On Mon, Oct 28, 2024 at 12:11 AM Andrew Nelson via NumPy-Discussion <
numpy-discussion@python.org> wrote:

> Hi all,
> is there a canonical way of serialising Generators (not via pickle).
>

Pickle is the canonical way. In particular, the pickle _machinery_ is going
to be the single source of truth for serialization. But I'll recapitulate
the important details here.

`Generator` itself is a stateless wrapper around the `BitGenerator`, so you
can ignore it and focus on the `BitGenerator` and its `SeedSequence` (at
that, really, only in the case you need to continue spawning).
`BitGenerator.__getstate__()` will give you `(bg_state_dict, seed_seq)` (a
`dict` and the `SeedSequence`). The `BitGenerator` state is going to be a
simple dict, but there will be arbitrary-sized ints and/or numpy arrays in
there. Third-party `BitGenerator`s can do whatever they like, so pickle's
about your only fallback there. For numpy `BitGenerator`s, the name of the
class will be in the key `'bit_generator'`, but for third-party ones,
there's no place for you too look by name.
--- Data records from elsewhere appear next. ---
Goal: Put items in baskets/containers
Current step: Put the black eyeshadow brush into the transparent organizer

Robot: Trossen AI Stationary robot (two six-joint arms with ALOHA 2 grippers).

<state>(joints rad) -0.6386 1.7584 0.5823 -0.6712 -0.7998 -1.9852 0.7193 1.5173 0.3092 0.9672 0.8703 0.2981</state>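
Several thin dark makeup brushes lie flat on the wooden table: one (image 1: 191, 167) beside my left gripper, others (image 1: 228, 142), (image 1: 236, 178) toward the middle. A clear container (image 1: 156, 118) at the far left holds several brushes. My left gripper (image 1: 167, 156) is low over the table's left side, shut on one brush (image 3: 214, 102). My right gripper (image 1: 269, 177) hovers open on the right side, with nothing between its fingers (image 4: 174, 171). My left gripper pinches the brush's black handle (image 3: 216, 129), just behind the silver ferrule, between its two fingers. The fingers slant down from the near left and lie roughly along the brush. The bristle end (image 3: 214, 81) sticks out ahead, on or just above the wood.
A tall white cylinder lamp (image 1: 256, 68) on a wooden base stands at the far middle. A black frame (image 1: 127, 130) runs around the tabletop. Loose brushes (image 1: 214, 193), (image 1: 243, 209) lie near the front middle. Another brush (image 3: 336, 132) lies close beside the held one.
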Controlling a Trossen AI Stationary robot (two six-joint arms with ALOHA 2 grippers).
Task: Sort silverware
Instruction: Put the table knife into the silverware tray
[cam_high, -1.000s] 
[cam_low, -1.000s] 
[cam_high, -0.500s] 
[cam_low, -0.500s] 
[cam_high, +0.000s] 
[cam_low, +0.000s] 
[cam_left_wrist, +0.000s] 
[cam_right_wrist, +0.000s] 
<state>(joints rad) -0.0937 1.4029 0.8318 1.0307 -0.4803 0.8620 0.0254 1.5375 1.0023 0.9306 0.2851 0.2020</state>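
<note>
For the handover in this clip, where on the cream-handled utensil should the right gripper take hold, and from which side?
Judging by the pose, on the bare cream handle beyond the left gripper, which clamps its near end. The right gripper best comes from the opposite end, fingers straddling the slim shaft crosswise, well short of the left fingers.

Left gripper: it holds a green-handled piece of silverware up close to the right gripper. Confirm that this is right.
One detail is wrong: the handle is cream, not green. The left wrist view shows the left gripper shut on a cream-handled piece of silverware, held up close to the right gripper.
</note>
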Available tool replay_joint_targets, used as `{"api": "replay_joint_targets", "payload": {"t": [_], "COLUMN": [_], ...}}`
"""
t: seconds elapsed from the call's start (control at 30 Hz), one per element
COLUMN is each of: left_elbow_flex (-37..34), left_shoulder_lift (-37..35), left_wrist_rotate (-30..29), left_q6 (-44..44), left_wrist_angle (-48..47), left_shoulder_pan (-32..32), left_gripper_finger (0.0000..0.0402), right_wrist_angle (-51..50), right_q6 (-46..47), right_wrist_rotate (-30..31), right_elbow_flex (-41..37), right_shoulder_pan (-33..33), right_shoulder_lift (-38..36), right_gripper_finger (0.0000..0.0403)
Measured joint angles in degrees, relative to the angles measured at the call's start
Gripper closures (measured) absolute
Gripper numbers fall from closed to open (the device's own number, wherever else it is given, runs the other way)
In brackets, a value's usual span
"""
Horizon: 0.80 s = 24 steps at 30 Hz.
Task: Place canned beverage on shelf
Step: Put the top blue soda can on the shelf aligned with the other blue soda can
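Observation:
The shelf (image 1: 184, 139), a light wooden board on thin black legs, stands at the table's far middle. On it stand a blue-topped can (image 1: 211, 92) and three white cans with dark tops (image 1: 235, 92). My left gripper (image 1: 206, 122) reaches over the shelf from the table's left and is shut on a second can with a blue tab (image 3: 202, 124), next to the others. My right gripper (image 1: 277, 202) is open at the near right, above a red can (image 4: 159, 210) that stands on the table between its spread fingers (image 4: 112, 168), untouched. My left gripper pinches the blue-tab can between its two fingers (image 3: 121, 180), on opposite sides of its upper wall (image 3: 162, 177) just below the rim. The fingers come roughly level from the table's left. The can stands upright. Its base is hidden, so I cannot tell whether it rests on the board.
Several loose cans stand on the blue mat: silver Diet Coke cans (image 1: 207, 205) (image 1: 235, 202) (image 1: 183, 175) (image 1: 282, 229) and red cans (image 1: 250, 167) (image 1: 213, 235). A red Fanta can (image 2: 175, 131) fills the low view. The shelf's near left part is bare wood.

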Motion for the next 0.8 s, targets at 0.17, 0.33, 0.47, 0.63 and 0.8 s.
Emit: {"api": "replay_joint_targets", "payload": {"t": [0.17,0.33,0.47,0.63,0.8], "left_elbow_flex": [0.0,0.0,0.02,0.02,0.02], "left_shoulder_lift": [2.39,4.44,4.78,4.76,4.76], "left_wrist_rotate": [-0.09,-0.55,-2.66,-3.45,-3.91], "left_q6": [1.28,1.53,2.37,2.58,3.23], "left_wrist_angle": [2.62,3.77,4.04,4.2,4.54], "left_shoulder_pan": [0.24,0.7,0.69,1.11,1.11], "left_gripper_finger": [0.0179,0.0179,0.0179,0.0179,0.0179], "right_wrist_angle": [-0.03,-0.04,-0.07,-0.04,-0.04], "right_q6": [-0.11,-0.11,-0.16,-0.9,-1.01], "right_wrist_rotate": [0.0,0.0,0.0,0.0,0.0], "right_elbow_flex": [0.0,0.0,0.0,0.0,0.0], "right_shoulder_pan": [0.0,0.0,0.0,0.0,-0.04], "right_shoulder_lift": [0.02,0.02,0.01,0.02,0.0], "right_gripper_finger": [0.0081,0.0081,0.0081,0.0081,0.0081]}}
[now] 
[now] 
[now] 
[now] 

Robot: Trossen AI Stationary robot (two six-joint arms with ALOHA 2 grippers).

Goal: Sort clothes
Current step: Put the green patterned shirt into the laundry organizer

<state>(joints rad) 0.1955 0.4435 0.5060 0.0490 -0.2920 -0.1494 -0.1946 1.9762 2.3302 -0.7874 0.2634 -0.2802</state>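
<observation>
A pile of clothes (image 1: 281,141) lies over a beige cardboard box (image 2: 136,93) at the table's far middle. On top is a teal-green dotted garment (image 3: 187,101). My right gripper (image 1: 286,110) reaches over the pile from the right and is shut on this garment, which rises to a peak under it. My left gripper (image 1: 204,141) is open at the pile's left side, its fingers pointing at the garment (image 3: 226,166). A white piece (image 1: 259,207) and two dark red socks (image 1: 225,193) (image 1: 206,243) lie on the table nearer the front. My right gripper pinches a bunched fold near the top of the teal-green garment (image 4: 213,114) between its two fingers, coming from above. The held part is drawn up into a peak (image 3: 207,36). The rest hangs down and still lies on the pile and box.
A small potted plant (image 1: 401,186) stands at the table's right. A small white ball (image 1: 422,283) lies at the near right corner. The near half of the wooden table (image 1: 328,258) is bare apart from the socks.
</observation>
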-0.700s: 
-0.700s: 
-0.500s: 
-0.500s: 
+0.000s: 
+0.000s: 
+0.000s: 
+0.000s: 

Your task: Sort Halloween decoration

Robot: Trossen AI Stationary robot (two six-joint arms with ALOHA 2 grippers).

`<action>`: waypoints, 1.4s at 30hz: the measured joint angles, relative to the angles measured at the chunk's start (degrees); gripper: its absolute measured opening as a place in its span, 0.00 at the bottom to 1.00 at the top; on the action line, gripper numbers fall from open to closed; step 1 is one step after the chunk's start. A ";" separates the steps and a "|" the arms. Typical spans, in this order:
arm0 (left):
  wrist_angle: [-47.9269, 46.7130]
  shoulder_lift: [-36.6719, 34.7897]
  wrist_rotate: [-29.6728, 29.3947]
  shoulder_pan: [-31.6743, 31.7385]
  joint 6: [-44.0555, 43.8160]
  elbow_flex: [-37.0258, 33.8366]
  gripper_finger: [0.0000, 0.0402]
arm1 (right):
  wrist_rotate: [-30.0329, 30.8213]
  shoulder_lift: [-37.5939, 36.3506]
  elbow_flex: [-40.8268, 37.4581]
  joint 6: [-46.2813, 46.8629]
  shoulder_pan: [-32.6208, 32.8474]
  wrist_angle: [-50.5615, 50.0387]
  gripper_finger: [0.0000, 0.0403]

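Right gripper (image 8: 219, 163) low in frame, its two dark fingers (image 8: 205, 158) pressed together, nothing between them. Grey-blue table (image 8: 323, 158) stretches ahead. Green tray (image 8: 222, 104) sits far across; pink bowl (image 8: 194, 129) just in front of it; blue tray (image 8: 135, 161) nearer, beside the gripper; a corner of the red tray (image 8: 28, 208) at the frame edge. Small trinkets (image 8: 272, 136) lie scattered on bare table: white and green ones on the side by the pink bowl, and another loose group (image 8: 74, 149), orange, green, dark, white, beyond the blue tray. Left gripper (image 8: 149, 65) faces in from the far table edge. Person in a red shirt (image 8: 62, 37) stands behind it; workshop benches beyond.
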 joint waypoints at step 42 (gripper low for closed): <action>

Notionally, `BitGenerator`s can accept any `ISeedSequence` implementation,
to allow for other kinds of seed massaging algorithms, but we haven't seen
much (any) interest in that, so you can probably safely consider
`SeedSequence` proper. Because Cython does default pickle stuff under the
covers which was sufficient, we don't have an explicit `__getstate__()` for
you to peruse, but you can look at our constructor, which indicates what
can be passed; each one ends up as an attribute with the same name. You'll
want all of them for serialization purposes. Note that `entropy` can be an
arbitrary-sized int or a sequence of arbitrary-sized ints. If a sequence,
it could be a list or a tuple, but this does not need to be preserved; any
sequence type will do on deserialization. `spawn_key` should always be a
tuple of bounded-size ints (each should fit into a uint32, but will be a
plain Python int). `pool_size` is important configuration, though rarely
modified (and should be either 4 or 8, but notionally folks could choose
otherwise). `n_children_spawned` is important state if there's been
spawning and you want to continue spawning later correctly/reproducibly.
But that's it.

So your ultimate serialization needs to handle arbitrary-sized integers,
lists/tuples of integers, and numpy arrays (of various integer dtypes).
JSON with a careful encoder/decoder that can handle those cases would be
fine.

Would the following be reasonable for saving and restoring state:
>

No, you're missing all of the actual state. The `entropy` of the
`SeedSequence` is the original user-input seed, not the current state of
the `BitGenerator`.

> Specifically I'm interested in a safe way (i.e. no pickle) of
saving/restoring Generator state via HDF5 file storage.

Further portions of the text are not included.